- _REQUIREMENT_
Only the lines from the beginning of the data below through the line containing "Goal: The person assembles" belong in the response, each copied exactly.

- _MATERIAL PROVIDED_

━━━━━━━━━━

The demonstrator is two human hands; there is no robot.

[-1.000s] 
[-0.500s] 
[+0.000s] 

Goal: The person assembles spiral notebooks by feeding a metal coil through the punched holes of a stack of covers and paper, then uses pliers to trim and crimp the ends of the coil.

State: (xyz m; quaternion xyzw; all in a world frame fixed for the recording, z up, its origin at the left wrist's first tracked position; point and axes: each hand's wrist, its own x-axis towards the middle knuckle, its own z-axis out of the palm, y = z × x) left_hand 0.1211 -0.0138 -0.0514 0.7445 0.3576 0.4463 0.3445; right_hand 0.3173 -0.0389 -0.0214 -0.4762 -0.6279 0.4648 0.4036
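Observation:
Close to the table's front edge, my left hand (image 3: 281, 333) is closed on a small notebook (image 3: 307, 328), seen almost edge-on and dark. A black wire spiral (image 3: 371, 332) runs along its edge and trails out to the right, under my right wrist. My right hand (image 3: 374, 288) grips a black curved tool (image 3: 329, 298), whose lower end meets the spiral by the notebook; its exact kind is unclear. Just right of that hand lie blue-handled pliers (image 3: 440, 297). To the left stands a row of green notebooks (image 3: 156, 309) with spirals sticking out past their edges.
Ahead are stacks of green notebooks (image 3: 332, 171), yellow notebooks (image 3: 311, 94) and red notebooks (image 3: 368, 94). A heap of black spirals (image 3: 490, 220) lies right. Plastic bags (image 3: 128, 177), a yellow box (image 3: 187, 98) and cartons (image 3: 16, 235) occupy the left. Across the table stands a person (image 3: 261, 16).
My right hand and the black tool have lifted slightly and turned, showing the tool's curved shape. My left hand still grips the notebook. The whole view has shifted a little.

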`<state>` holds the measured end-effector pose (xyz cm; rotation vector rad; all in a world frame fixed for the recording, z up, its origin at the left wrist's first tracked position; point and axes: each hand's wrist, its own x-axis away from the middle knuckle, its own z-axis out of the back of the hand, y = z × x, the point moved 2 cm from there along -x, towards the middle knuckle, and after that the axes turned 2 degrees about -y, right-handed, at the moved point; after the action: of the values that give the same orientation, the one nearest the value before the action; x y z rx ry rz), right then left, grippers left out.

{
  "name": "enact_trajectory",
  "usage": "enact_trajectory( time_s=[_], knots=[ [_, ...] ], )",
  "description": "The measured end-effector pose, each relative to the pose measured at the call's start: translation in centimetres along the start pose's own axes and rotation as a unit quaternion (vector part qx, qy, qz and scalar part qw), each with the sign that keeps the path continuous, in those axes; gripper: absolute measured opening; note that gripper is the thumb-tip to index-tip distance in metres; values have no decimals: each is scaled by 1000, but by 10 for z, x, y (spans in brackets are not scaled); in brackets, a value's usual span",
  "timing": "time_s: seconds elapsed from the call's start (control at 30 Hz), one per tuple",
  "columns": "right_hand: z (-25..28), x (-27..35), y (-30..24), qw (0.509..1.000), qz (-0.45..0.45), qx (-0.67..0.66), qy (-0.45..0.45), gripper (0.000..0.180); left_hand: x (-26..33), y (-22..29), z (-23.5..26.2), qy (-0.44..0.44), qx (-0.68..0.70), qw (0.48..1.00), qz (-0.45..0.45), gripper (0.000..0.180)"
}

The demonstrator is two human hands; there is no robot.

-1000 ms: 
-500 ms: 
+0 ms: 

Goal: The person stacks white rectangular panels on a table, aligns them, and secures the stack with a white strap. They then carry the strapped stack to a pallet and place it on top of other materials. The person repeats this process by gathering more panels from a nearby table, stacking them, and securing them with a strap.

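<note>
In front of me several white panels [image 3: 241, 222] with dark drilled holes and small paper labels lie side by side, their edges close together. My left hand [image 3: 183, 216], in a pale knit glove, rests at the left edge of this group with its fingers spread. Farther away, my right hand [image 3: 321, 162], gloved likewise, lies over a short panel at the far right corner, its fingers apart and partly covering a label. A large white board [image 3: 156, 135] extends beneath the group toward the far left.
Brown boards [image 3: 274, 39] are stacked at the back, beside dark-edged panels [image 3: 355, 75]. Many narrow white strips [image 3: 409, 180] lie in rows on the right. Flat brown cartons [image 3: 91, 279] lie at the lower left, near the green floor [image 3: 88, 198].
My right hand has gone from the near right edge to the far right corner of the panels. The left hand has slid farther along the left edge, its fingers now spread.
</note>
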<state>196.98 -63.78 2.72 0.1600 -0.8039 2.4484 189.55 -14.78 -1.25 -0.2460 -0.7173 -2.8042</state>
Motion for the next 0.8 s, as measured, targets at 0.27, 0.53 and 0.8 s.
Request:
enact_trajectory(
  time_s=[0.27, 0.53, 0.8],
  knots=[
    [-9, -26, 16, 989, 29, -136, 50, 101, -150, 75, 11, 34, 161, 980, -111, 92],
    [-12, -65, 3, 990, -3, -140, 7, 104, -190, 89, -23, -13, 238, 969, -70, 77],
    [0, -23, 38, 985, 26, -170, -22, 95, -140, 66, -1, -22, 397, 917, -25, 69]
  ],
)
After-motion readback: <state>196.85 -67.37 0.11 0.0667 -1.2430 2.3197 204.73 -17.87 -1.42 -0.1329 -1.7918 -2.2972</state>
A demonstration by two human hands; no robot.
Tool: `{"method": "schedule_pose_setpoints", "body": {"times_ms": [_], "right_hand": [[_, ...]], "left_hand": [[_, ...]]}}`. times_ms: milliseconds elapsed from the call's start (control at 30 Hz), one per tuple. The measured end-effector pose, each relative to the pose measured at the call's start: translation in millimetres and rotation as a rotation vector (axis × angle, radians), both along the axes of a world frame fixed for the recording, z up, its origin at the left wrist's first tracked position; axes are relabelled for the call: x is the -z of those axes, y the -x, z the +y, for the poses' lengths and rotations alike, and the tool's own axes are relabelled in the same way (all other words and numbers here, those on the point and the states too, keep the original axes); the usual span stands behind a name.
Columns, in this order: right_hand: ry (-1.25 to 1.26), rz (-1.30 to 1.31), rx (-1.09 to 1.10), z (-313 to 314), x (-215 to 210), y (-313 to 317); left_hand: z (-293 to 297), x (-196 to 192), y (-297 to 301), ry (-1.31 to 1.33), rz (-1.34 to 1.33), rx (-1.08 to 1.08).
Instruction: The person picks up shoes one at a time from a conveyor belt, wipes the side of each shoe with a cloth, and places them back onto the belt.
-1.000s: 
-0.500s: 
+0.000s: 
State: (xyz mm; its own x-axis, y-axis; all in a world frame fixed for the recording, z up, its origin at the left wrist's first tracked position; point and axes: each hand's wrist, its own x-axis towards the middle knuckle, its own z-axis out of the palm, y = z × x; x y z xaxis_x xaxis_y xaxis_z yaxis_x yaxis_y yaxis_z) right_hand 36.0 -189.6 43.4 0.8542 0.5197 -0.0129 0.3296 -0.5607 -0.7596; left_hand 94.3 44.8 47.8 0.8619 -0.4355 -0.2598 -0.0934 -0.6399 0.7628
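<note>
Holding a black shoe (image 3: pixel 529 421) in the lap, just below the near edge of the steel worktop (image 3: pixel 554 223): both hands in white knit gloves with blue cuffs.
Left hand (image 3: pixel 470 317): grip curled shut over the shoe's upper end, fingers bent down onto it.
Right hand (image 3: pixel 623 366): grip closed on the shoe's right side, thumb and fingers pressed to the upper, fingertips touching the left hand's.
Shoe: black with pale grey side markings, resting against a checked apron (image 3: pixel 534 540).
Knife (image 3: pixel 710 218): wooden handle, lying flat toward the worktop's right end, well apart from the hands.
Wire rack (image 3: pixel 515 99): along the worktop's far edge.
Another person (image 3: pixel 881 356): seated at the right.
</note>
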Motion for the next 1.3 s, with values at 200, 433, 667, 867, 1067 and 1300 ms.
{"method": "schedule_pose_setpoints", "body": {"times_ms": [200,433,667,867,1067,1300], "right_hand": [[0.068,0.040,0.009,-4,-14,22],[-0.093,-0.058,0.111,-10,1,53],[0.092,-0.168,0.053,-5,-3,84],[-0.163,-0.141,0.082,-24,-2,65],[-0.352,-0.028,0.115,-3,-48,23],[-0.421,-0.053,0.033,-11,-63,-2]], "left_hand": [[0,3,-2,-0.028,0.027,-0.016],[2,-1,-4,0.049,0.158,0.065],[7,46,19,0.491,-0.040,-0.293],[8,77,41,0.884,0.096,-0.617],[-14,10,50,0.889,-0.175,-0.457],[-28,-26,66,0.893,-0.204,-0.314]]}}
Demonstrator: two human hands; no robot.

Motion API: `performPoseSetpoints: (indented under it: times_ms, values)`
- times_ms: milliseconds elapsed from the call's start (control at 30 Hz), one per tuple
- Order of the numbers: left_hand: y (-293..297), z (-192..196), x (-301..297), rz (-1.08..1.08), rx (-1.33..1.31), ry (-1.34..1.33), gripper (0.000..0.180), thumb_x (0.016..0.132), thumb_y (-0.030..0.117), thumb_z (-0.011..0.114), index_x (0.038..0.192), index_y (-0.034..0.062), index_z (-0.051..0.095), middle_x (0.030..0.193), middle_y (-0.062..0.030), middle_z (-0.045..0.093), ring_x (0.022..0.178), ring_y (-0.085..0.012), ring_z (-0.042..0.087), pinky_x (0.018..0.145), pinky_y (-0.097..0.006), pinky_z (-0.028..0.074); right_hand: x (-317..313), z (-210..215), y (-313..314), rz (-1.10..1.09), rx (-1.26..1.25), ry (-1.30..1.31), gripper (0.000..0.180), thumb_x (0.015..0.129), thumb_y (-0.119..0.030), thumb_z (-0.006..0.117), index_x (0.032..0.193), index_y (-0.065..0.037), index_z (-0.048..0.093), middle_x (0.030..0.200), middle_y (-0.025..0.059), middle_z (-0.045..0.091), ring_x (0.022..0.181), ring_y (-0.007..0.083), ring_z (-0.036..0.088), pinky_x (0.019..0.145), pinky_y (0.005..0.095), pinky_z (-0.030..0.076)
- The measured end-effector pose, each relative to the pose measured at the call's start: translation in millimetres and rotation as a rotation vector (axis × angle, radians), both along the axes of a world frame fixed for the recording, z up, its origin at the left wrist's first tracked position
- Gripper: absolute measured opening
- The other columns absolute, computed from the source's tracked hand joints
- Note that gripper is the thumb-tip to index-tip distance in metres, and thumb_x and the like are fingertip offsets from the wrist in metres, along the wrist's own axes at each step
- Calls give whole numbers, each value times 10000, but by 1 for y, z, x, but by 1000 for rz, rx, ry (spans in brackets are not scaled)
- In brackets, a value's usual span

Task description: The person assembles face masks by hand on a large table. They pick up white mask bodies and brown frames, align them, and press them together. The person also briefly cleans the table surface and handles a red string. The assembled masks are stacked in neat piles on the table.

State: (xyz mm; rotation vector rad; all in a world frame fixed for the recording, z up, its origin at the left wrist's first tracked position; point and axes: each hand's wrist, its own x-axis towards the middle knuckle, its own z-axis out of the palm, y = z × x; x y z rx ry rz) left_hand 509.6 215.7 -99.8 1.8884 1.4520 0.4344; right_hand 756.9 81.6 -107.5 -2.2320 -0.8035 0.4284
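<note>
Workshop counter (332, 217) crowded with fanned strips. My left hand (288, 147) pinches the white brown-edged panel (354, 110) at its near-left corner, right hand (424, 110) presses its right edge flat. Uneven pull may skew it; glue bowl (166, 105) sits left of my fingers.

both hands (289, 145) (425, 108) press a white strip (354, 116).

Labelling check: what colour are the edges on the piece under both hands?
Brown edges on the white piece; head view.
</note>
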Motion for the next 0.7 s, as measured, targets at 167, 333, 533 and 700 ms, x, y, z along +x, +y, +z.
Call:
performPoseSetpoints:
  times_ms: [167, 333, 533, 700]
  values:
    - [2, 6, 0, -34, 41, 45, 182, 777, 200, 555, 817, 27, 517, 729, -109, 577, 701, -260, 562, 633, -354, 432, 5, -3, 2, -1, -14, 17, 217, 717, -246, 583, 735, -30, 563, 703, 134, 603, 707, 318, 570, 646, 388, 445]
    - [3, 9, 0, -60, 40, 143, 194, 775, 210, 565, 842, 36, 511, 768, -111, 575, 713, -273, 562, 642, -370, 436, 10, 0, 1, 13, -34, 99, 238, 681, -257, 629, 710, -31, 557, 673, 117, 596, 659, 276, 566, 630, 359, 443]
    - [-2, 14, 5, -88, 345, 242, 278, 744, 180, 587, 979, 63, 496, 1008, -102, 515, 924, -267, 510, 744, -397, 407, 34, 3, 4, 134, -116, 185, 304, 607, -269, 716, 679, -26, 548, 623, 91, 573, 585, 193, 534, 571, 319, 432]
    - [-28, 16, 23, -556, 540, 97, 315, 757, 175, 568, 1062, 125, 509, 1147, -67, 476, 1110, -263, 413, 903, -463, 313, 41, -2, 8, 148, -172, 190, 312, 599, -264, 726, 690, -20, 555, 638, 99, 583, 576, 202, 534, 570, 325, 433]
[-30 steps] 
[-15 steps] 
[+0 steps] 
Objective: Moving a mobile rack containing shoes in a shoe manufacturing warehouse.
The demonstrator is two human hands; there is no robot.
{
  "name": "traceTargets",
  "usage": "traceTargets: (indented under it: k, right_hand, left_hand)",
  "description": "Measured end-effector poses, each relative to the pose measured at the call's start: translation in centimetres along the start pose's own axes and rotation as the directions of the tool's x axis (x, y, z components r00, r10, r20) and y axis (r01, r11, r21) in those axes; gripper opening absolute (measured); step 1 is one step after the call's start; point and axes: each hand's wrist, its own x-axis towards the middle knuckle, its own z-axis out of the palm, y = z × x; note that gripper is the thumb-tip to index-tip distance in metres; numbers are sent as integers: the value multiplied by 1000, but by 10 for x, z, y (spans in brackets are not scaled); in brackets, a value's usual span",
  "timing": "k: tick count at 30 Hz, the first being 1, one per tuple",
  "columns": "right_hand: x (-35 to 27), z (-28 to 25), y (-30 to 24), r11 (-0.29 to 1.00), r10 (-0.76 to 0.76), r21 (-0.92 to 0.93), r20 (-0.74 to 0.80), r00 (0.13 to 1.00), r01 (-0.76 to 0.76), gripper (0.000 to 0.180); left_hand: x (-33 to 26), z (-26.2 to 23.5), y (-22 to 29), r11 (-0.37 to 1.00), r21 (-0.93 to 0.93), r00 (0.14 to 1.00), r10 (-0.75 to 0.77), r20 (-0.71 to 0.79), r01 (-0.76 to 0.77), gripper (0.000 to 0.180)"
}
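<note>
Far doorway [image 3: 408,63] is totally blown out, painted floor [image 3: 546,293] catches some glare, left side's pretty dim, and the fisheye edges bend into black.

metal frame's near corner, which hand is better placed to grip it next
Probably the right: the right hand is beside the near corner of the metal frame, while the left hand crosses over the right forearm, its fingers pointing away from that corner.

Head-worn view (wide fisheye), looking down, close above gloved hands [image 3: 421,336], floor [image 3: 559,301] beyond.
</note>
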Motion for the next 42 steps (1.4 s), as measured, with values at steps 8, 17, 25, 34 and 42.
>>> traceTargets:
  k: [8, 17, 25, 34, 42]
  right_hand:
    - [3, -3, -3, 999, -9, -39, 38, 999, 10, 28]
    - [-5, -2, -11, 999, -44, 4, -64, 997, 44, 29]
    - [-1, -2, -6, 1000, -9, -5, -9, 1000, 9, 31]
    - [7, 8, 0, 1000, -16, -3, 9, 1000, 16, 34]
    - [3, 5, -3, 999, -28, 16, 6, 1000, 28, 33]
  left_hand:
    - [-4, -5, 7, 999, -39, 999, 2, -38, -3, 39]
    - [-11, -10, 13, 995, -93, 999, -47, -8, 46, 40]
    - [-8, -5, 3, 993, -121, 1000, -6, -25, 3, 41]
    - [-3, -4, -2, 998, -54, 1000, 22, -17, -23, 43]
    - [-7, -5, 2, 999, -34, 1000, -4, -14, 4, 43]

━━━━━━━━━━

- _PROBLEM SOLUTION_
The demonstrator is two human hands; there is no robot.

[-1.000s] 
[-0.500s] 
[+0.000s] 

Goal: The person assembles spiral notebooks by feeding a metal coil through the punched holes of a stack of covers and paper, then uses pliers to trim and crimp the ends of the coil.

The output is complete as shown.